▶ [What is required] Go to the line below containing "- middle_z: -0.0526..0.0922" and print exactly from there through the line containing "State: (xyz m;", both included. Print nothing else.

[[ Exercise material, beginning ]]

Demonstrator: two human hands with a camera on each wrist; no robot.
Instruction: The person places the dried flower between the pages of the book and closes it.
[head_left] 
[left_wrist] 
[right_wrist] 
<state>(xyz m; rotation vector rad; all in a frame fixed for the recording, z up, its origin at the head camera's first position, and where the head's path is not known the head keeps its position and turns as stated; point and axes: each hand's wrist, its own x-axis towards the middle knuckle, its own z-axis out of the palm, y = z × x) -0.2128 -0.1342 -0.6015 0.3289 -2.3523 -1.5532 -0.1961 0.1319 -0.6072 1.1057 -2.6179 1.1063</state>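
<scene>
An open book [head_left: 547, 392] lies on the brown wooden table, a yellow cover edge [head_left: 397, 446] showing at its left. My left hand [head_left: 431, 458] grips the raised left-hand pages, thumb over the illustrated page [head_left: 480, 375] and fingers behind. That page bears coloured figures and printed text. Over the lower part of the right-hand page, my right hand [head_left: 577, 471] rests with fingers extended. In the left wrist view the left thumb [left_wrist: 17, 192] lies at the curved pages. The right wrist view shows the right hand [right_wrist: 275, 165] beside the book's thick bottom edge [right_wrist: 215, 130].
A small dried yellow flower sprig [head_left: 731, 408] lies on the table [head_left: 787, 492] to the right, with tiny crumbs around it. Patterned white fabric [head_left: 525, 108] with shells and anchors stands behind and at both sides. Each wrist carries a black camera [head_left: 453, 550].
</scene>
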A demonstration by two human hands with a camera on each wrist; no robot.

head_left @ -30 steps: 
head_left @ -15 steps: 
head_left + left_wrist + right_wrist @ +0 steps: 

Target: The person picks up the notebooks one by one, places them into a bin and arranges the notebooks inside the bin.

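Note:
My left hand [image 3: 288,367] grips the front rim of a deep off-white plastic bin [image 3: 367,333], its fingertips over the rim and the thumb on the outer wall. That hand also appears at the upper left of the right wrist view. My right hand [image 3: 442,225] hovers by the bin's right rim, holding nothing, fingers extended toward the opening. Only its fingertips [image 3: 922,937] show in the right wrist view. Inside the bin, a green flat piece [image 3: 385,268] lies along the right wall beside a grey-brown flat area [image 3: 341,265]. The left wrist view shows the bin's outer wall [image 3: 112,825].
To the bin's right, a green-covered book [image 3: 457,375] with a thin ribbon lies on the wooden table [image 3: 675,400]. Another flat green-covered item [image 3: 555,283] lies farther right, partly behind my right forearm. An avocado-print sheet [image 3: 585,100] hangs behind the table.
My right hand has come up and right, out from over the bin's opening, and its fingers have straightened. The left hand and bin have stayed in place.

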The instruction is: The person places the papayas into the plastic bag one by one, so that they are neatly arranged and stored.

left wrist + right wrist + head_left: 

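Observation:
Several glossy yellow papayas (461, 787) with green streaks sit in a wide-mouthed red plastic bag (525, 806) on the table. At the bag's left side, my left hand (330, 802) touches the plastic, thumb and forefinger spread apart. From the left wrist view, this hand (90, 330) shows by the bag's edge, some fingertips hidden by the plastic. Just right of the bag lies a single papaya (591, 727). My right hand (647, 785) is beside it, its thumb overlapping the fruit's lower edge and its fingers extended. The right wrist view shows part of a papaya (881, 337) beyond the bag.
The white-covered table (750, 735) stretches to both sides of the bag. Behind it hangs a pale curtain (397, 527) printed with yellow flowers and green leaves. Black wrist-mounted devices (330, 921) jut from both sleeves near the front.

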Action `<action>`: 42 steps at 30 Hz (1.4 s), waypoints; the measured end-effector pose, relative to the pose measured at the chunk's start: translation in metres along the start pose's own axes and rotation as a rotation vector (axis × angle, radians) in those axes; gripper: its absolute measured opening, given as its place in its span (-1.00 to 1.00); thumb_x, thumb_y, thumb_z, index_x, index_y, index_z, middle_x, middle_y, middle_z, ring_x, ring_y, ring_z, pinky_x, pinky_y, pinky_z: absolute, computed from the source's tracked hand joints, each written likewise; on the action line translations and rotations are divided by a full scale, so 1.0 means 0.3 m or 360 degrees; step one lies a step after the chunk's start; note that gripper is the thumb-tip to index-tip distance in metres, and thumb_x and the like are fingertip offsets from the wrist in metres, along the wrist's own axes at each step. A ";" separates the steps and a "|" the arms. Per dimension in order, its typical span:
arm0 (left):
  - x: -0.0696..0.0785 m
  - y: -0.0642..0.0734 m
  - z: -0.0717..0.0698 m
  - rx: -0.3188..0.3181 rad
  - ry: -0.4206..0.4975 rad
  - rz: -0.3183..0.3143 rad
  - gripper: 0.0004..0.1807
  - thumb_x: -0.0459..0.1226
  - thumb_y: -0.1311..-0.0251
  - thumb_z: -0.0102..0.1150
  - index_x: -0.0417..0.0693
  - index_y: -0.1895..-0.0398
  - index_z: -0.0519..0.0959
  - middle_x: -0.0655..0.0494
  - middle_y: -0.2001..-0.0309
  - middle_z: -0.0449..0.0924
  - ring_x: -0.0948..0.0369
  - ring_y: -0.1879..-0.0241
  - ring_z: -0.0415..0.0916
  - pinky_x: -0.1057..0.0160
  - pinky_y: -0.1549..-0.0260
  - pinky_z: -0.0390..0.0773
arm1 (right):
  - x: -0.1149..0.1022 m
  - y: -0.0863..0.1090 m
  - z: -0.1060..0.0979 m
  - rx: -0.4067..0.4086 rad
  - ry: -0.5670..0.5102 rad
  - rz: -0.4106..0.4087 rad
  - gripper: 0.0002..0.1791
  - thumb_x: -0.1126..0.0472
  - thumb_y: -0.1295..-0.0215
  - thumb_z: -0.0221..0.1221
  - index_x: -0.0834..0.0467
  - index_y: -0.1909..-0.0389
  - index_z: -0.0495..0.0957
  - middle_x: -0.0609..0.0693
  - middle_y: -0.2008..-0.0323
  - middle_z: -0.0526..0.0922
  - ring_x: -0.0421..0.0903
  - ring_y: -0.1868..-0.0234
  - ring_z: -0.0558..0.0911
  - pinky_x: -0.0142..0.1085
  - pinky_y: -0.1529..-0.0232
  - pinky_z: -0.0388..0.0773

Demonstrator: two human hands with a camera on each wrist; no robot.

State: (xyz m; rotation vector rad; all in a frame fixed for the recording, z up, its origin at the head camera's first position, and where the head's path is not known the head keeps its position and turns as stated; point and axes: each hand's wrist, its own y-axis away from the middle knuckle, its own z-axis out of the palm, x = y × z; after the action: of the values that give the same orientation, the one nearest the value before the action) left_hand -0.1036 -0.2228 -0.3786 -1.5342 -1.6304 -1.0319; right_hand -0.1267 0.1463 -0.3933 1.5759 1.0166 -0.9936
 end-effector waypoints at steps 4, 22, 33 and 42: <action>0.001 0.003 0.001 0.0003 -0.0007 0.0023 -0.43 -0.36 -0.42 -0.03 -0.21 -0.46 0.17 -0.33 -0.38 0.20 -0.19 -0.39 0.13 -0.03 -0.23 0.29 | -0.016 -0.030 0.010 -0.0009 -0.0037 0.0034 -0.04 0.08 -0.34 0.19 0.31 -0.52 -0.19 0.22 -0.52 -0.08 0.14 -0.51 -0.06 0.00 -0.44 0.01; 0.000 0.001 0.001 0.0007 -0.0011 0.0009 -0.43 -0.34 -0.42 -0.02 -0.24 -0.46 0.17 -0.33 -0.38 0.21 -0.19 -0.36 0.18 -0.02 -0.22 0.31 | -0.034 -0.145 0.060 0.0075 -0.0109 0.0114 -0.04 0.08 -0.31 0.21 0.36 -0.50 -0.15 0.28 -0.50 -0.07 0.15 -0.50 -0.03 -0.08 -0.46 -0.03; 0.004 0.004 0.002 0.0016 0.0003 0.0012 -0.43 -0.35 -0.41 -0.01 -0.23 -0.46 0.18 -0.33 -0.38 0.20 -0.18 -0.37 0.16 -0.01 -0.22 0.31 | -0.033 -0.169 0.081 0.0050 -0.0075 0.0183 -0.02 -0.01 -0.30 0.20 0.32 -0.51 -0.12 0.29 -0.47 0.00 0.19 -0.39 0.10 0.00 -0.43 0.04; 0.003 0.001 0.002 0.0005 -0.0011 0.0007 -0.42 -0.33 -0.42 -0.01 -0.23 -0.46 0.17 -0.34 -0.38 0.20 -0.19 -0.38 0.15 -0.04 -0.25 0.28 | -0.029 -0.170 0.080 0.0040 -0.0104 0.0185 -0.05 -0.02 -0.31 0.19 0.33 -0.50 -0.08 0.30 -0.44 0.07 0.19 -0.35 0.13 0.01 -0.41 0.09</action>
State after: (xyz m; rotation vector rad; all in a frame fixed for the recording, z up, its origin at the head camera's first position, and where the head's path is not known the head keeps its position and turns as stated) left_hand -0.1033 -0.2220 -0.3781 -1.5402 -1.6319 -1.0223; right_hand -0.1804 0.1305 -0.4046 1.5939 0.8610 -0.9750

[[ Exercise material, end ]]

▶ [Task response]
  - middle_z: -0.0526..0.0922
  - ring_x: -0.0421..0.0903
  - ring_y: -0.1868..-0.0234
  - ring_z: -0.0558..0.0911
  - pinky_x: -0.0142..0.1085
  - pinky_y: -0.1529..-0.0232
  - pinky_z: -0.0388..0.0773

Demonstrator: two human hands with a camera on each wrist; no robot.

State: (xyz m; rotation vector rad; all in a frame fixed for the recording, z up, its origin at the head camera's first position, and where the head's path is not known the head keeps its position and turns as stated; point and axes: each hand's wrist, its own y-axis away from the middle knuckle, its own z-axis out of the palm, x = y × z; after the action: of the values that give the same orientation, the one nearest the value before the action) left_hand -0.1036 -0.2228 -0.3786 -1.5342 -1.6304 -1.0319; right_hand -0.1267 0.1463 -0.3933 1.5759 1.0166 -0.9936

No more output will be given for this exercise.